TASK BRIEF: From the listing below, retype exactly the line holding "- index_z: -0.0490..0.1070", the line holding "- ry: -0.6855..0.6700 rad", and the lines between them; skip everything else.

Segment Start: RECORDS FOR THIS TASK

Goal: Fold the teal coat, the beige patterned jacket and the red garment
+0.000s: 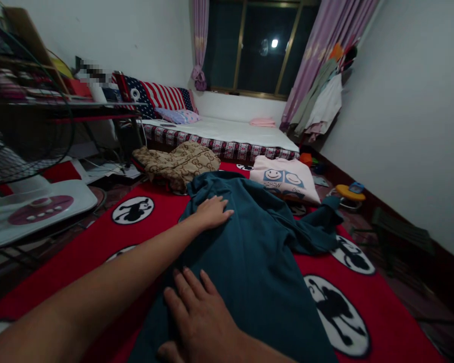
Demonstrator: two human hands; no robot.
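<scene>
A dark teal garment (249,252) lies spread on a red blanket (98,237) printed with black-and-white round figures. My left hand (212,212) reaches far forward, its arm coming from the lower left. It lies flat and open on the garment's upper left part, fingers stretched to the right. My right hand (200,317) rests close to me on the garment's near left edge. Its palm is down and its fingers are spread, so it is open. Neither hand holds anything. The garment's right sleeve (318,227) lies crumpled toward the right.
A pale pink shirt (285,179) with smiley faces and a brown patterned cloth (177,164) lie beyond the garment. A mattress (230,131) lies under the window. A fan (26,146) and shelves stand at the left, and a small yellow stool (350,192) at the right.
</scene>
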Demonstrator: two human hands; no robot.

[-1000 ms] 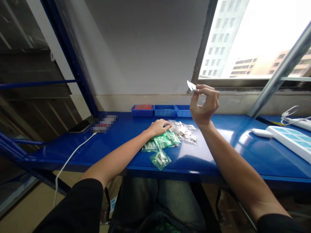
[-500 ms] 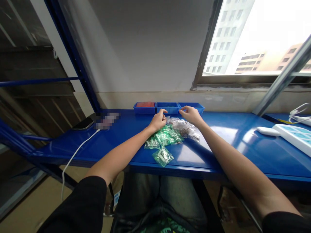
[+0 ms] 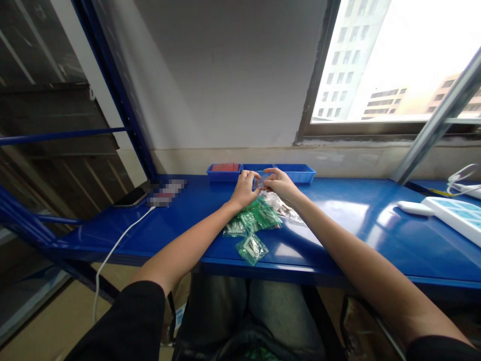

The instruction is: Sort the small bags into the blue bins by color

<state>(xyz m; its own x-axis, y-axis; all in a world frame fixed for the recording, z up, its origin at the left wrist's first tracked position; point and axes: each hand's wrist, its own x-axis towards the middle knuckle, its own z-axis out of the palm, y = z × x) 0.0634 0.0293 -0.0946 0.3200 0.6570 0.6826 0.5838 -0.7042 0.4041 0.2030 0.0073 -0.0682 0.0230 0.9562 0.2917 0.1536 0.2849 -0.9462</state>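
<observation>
My left hand (image 3: 244,188) and my right hand (image 3: 278,183) meet above the far part of a pile of small plastic bags. Between their fingertips they pinch a small clear bag (image 3: 262,179). Green bags (image 3: 259,216) lie under and in front of my left hand, and one green bag (image 3: 251,247) lies apart near the table's front edge. Clear bags (image 3: 283,208) with dark contents lie under my right wrist. Behind the hands stand three blue trays: the left tray (image 3: 224,172) holds something red, and the right tray (image 3: 298,173) shows only its rim.
The blue table (image 3: 356,220) runs along a wall under a window. A phone (image 3: 131,196) with a white cable (image 3: 112,250) lies at the left. A white mouse-like object (image 3: 412,207) and a white board (image 3: 456,213) lie at the right.
My right hand came down from head height, where it held a small clear bag, to the pile. Both hands then moved together and now pinch a clear bag between them.
</observation>
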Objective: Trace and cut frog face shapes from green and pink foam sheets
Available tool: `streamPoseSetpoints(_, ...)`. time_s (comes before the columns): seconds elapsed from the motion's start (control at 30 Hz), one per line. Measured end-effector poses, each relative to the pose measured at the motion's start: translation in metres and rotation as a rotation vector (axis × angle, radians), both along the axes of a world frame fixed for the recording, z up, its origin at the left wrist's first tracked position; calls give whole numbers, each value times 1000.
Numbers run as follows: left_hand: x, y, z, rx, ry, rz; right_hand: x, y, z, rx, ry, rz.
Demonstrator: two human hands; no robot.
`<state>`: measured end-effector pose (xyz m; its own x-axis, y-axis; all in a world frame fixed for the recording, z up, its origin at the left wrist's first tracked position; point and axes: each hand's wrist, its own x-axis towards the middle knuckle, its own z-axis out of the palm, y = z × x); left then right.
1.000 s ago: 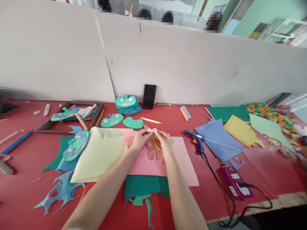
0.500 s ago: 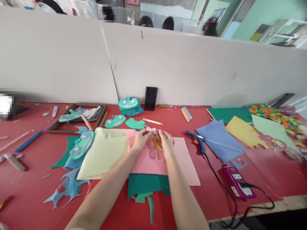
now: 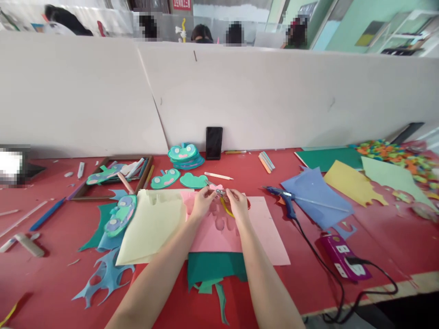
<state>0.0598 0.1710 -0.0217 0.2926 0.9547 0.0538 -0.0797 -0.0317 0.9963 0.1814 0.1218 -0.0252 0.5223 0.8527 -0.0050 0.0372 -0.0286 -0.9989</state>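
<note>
My left hand [image 3: 202, 202] pinches a small pink foam piece [image 3: 216, 187] over a large pink foam sheet [image 3: 264, 230] with shapes cut out of it. My right hand [image 3: 236, 203] is closed on yellow-handled scissors [image 3: 224, 204], whose blades meet the small piece between the two hands. A pale yellow sheet [image 3: 151, 226] lies just left of my left hand, and a dark green sheet [image 3: 214, 269] lies under my forearms.
Finished green frog faces [image 3: 183, 154] and a black phone [image 3: 213, 142] stand by the white partition. A blue glue gun [image 3: 283, 198] with a cord runs to a purple power strip [image 3: 345, 262] at right. Coloured sheets lie far right, a wooden frame [image 3: 113, 176] far left.
The view has tilted slightly, so the table sits lower in frame. Both hands stay together on the small pink piece and scissors, shifted only slightly.
</note>
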Motion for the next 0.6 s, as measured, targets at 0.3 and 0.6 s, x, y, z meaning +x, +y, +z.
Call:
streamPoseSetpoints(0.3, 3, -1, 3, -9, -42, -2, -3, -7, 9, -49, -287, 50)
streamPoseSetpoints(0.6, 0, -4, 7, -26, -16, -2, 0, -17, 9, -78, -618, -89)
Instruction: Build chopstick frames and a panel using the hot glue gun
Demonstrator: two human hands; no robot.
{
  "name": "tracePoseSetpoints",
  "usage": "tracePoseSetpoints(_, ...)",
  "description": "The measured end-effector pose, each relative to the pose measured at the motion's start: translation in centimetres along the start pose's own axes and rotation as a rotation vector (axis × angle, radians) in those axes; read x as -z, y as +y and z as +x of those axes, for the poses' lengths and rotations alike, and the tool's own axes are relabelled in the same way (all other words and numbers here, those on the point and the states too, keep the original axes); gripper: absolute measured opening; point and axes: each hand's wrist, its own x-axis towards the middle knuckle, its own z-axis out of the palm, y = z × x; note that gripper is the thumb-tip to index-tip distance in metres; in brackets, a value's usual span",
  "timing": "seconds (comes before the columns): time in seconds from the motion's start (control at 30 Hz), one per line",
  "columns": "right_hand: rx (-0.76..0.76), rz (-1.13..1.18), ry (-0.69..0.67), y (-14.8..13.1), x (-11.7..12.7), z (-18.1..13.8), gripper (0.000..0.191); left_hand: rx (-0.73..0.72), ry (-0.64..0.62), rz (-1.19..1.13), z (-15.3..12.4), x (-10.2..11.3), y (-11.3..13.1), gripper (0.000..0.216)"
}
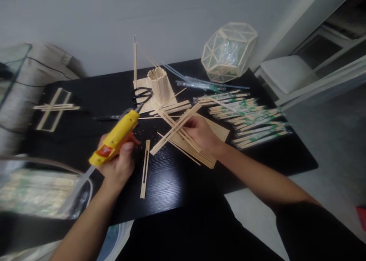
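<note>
A yellow hot glue gun [117, 135] is gripped in my left hand [121, 160], nozzle tipped up and away to the right, a clear glue stick poking out of its rear. Between the fingers of my right hand [200, 133] is an X-shaped frame of crossed chopsticks [175, 129], held above the table. Some of the right fingers are hidden behind the frame. Below it lies a flat panel of chopsticks [213, 135] joined side by side. Between my hands a narrow pair of chopsticks [145, 169] rests on the table.
Black scissors [143, 95] lie near a round chopstick holder [158, 84] on a wooden base. Wrapped chopsticks [251, 118] pile at right. A faceted stick lantern [230, 51] stands at the back. Another crossed frame [57, 108] lies left. A bag of chopsticks [37, 190] sits lower left.
</note>
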Motion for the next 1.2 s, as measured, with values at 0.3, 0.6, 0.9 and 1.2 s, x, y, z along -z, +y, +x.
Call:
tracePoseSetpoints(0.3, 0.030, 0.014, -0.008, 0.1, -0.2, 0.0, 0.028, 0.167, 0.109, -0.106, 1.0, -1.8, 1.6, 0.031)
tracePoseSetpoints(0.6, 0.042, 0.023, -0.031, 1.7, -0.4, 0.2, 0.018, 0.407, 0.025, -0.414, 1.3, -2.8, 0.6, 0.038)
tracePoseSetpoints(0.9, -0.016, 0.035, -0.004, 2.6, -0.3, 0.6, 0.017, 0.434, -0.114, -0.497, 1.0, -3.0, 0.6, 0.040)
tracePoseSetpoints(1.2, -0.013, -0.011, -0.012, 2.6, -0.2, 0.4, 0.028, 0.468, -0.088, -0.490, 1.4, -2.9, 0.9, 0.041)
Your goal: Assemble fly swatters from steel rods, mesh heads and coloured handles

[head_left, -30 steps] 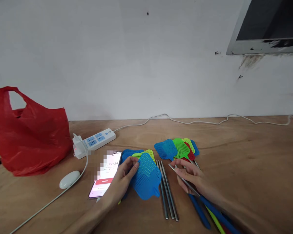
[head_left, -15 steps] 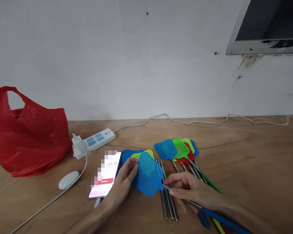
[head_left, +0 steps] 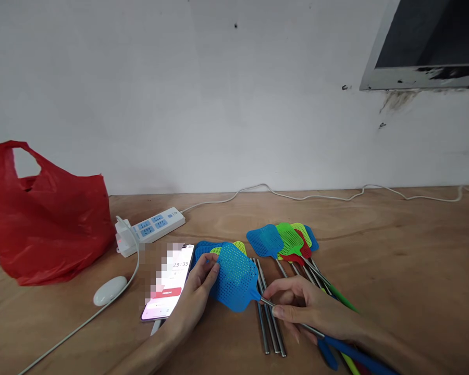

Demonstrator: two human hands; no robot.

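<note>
A blue fly swatter with a perforated head and a metal rod is held between both hands. My left hand pinches the left edge of its head between thumb and fingers. Around the rod, just below the head's neck, the fingers of my right hand are closed. The swatter's blue grip runs out under my right forearm. Below the held head lie loose swatter heads, one yellow and at least one blue. Several bare metal rods lie beside it.
Right of centre lies a fanned pile of swatters in blue, green, red and yellow. A lit phone, a white power strip, a white oval device with a cable, and a red plastic bag are on the wooden table.
The blue swatter's head has shifted very slightly left, with a little more rod showing between its neck and my right fingers. Both hands keep their hold.
</note>
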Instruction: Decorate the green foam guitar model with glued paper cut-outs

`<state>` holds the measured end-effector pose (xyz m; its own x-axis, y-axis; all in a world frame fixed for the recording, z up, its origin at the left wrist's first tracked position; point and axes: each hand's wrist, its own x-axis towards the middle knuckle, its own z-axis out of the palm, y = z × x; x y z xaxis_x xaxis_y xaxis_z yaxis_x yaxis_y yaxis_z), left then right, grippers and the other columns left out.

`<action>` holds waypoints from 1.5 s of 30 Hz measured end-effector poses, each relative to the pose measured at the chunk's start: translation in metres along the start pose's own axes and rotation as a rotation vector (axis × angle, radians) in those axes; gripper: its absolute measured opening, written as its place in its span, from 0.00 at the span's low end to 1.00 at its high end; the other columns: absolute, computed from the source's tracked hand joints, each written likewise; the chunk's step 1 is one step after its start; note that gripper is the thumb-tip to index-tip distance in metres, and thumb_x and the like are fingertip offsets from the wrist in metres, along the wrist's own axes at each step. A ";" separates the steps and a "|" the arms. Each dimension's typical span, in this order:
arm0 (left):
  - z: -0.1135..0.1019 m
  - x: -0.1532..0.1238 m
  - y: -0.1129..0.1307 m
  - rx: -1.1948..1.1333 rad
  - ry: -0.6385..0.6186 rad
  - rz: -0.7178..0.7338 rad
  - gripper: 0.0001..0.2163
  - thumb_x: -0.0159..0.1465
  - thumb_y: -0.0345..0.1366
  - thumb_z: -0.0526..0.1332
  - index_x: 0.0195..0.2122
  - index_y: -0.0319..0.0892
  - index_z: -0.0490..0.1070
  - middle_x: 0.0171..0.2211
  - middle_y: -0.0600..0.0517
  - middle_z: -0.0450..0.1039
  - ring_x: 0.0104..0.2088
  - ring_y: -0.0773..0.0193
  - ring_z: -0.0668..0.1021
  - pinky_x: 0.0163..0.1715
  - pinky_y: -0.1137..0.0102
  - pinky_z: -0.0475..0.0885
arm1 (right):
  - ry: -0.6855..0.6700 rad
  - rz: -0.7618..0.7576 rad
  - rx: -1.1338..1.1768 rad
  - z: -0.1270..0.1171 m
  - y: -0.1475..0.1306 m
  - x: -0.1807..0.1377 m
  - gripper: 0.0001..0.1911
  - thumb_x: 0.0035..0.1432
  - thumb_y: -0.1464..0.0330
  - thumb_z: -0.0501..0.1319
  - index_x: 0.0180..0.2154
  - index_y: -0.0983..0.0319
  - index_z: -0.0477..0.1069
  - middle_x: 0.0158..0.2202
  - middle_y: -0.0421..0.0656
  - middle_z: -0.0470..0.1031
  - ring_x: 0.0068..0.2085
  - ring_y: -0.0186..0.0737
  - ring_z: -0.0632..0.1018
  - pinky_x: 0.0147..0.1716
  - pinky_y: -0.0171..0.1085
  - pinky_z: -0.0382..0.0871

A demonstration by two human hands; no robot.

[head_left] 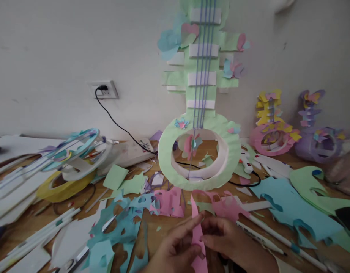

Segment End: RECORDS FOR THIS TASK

RESULT BELOW:
  - index_z: -0.0490..0.1070
  - middle_x: 0.0171..0.2211
  - middle_y: -0.0600..0.0517
  - middle_z: -0.0450..0.1039
  - ring_x: 0.0104..0.2088
  - ring_y: -0.0773..0.0193
  - ring_z: -0.0668..0.1021
  - pinky_x: 0.0163..0.1715
  - pinky_y: -0.1137..0.0102
  - pinky_z: -0.0475..0.0885
arm1 (right):
  - ry: -0.6855..0.6700 rad

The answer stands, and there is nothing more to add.